# [HOW TO COMPLETE THIS TASK]
The entries are to be written out word for word, with their images left out.
#### DATA
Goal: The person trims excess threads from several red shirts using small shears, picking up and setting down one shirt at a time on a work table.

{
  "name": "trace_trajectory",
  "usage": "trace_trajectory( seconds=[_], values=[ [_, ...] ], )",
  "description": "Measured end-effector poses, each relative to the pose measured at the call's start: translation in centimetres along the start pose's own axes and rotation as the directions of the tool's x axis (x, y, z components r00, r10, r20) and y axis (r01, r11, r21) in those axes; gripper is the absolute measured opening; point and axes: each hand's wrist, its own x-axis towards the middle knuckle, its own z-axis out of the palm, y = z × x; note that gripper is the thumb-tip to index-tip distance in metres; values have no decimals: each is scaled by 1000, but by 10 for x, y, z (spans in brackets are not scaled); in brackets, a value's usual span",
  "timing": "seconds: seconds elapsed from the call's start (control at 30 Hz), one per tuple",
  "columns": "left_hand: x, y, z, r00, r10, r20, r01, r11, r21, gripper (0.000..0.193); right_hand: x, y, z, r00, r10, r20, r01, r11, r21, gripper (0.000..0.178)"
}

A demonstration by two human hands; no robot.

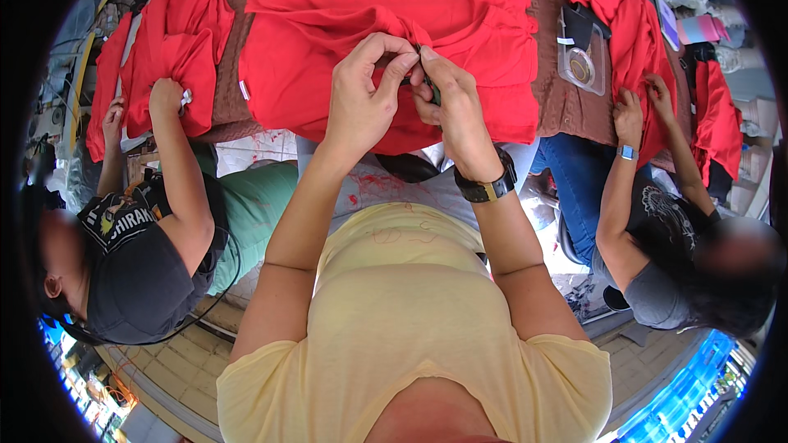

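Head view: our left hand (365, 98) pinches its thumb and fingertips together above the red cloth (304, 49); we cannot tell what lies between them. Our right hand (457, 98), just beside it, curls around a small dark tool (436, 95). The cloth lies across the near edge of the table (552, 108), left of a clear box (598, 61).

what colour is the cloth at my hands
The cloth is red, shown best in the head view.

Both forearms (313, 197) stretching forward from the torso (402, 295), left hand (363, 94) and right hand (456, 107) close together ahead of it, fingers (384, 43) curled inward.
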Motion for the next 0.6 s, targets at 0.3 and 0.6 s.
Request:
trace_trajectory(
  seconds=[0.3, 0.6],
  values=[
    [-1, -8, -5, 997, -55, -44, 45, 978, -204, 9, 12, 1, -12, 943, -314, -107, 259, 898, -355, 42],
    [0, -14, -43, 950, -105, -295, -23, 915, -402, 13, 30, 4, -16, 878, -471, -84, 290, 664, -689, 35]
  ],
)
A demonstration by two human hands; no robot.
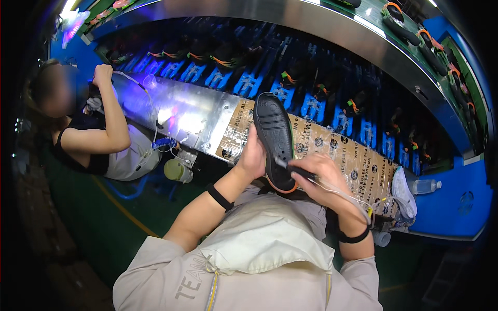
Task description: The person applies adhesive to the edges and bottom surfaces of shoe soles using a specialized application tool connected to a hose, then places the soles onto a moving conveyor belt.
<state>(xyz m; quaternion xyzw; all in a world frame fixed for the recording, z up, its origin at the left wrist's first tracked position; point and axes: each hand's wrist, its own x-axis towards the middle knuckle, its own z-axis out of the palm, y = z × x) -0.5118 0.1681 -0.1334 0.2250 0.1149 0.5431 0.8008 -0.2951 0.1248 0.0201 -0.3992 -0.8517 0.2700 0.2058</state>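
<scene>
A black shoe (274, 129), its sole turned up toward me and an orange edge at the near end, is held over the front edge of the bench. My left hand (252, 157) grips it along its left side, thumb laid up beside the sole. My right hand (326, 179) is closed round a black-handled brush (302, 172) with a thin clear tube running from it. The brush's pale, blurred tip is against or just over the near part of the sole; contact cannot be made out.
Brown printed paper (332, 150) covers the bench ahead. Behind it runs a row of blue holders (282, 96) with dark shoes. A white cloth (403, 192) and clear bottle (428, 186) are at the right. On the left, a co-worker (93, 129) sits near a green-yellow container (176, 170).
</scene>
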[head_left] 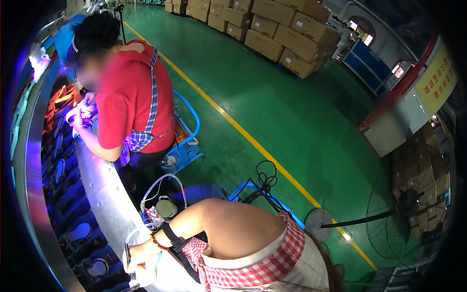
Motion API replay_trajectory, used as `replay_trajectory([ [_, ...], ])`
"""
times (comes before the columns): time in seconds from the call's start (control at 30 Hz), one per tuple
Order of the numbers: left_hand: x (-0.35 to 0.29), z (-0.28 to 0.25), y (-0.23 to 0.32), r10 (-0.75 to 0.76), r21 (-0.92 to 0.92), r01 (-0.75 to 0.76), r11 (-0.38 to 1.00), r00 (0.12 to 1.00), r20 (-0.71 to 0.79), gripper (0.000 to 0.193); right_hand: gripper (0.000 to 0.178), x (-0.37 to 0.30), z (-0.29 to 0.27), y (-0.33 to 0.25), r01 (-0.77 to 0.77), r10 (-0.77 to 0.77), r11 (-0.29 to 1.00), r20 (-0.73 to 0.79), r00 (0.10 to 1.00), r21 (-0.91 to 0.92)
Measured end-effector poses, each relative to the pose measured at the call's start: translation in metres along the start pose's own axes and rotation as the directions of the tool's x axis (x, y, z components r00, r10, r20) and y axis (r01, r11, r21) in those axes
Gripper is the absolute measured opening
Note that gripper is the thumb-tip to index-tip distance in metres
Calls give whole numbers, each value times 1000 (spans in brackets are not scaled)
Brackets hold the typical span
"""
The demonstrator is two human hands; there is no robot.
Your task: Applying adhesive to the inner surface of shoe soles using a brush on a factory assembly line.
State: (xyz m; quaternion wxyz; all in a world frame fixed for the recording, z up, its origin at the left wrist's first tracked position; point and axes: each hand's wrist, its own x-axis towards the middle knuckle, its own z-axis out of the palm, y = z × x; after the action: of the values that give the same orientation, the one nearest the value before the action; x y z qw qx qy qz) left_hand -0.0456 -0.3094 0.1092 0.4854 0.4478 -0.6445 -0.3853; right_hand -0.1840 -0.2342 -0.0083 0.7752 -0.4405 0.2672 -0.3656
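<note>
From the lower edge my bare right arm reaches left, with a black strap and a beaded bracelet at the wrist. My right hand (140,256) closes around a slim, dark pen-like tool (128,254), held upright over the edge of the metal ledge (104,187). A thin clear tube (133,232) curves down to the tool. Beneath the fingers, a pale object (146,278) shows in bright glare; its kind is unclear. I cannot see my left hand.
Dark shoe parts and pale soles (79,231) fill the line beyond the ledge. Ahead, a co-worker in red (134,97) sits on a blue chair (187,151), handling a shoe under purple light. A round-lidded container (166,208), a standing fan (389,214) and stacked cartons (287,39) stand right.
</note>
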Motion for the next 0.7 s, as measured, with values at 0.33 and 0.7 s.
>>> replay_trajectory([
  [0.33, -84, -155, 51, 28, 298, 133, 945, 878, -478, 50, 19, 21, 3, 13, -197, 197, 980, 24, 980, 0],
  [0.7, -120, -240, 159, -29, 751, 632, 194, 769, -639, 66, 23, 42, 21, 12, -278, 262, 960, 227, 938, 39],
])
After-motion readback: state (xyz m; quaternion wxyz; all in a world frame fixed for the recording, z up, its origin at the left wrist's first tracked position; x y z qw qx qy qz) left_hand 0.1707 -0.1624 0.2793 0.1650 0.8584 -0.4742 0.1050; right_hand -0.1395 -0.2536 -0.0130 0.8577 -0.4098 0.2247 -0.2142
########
# [TASK ANSWER]
Goal: The person trims excess threads from several red shirts using small shears, picking up and setting down one shirt at a time on a work table.

{
  "name": "trace_trajectory",
  "usage": "trace_trajectory( seconds=[_], values=[ [_, ...] ], )",
  "description": "Measured end-effector poses, each relative to the pose measured at the call's start: translation in centimetres along the start pose's own axes and rotation as the directions of the tool's x axis (x, y, z components r00, r10, r20) and y axis (r01, r11, r21) in those axes; gripper is the absolute measured opening; point and axes: each hand's wrist, its own x-axis towards the middle knuckle, its own z-axis out of the palm, y = z × x; note that gripper is the thumb-tip to index-tip distance in metres; values have no decimals: each is scaled by 1000, but by 10 for x, y, z (spans in brackets are not scaled); in brackets, a value's usual span",
  "timing": "seconds: seconds elapsed from the call's start (control at 30 Hz), one per tuple",
  "columns": "left_hand: x, y, z, r00, r10, r20, r01, r11, r21, gripper (0.000..0.193); right_hand: x, y, z, r00, r10, r20, r01, r11, r21, gripper (0.000..0.178)"
}

A demonstration by two human hands; no robot.


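Head view: our left hand (365, 98) pinches its thumb and fingertips together above the red cloth (304, 49); we cannot tell what lies between them. Our right hand (457, 98), just beside it, curls around a small dark tool (436, 95). The cloth lies across the near edge of the table (552, 108), left of a clear box (598, 61).

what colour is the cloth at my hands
The cloth is red, shown best in the head view.

Both forearms (313, 197) stretching forward from the torso (402, 295), left hand (363, 94) and right hand (456, 107) close together ahead of it, fingers (384, 43) curled inward.
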Motion for the next 0.6 s, targets at 0.3 and 0.6 s.
Request:
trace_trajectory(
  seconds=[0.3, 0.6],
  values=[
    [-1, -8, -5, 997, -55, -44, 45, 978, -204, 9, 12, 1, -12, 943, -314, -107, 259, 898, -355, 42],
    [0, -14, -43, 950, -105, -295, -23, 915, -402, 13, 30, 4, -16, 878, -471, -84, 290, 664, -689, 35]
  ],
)
A demonstration by two human hands; no robot.
Task description: The person applies adhesive to the edges and bottom surfaces of shoe soles using a specialized application tool connected to a hose, then places the soles onto a moving conveyor belt.
<state>(xyz m; quaternion xyzw; all in a world frame fixed for the recording, z up, its origin at the left wrist's first tracked position; point and axes: each hand's wrist, its own x-axis towards the middle knuckle, its own z-axis out of the palm, y = z × x) -0.5118 0.1681 -0.1334 0.2250 0.1149 0.5431 0.8008 -0.2951 0.1248 0.0201 -0.3992 -0.8517 0.2700 0.2058</state>
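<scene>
A black shoe (274, 129), its sole turned up toward me and an orange edge at the near end, is held over the front edge of the bench. My left hand (252, 157) grips it along its left side, thumb laid up beside the sole. My right hand (326, 179) is closed round a black-handled brush (302, 172) with a thin clear tube running from it. The brush's pale, blurred tip is against or just over the near part of the sole; contact cannot be made out.
Brown printed paper (332, 150) covers the bench ahead. Behind it runs a row of blue holders (282, 96) with dark shoes. A white cloth (403, 192) and clear bottle (428, 186) are at the right. On the left, a co-worker (93, 129) sits near a green-yellow container (176, 170).
</scene>
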[head_left] 
Motion API replay_trajectory, used as `replay_trajectory([ [_, ...], ])`
"""
times (comes before the columns): time in seconds from the call's start (control at 30 Hz), one per tuple
Order of the numbers: left_hand: x (-0.35 to 0.29), z (-0.28 to 0.25), y (-0.23 to 0.32), r10 (-0.75 to 0.76), r21 (-0.92 to 0.92), r01 (-0.75 to 0.76), r11 (-0.38 to 1.00), r00 (0.12 to 1.00), r20 (-0.71 to 0.79), gripper (0.000 to 0.193); right_hand: gripper (0.000 to 0.178), x (-0.37 to 0.30), z (-0.29 to 0.27), y (-0.33 to 0.25), r01 (-0.77 to 0.77), r10 (-0.77 to 0.77), r11 (-0.29 to 1.00), r20 (-0.73 to 0.79), r00 (0.10 to 1.00), r21 (-0.91 to 0.92)
Measured end-effector poses, each relative to the pose measured at the call's start: translation in metres along the start pose's own axes and rotation as the directions of the tool's x axis (x, y, z components r00, r10, r20) and y axis (r01, r11, r21) in those axes
Gripper is the absolute measured opening
Note that gripper is the thumb-tip to index-tip distance in metres
Calls give whole numbers, each value times 1000 (spans in brackets are not scaled)
Brackets hold the typical span
"""
The demonstrator is two human hands; there is no robot.
Your task: Applying adhesive to the inner surface of shoe soles using a brush on a factory assembly line.
State: (xyz m; quaternion wxyz; all in a world frame fixed for the recording, z up, its origin at the left wrist's first tracked position; point and axes: each hand's wrist, its own x-axis towards the middle knuckle, its own z-axis out of the palm, y = z × x; after the action: of the values that give the same orientation, the one nearest the value before the action; x y z qw qx qy qz) left_hand -0.0456 -0.3094 0.1092 0.4854 0.4478 -0.6445 -0.3853; right_hand -0.1840 -0.2342 -0.0083 0.7752 -0.4405 0.2672 -0.3656
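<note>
From the lower edge my bare right arm reaches left, with a black strap and a beaded bracelet at the wrist. My right hand (140,256) closes around a slim, dark pen-like tool (128,254), held upright over the edge of the metal ledge (104,187). A thin clear tube (133,232) curves down to the tool. Beneath the fingers, a pale object (146,278) shows in bright glare; its kind is unclear. I cannot see my left hand.
Dark shoe parts and pale soles (79,231) fill the line beyond the ledge. Ahead, a co-worker in red (134,97) sits on a blue chair (187,151), handling a shoe under purple light. A round-lidded container (166,208), a standing fan (389,214) and stacked cartons (287,39) stand right.
</note>
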Motion for the next 0.7 s, as measured, with values at 0.33 and 0.7 s.
>>> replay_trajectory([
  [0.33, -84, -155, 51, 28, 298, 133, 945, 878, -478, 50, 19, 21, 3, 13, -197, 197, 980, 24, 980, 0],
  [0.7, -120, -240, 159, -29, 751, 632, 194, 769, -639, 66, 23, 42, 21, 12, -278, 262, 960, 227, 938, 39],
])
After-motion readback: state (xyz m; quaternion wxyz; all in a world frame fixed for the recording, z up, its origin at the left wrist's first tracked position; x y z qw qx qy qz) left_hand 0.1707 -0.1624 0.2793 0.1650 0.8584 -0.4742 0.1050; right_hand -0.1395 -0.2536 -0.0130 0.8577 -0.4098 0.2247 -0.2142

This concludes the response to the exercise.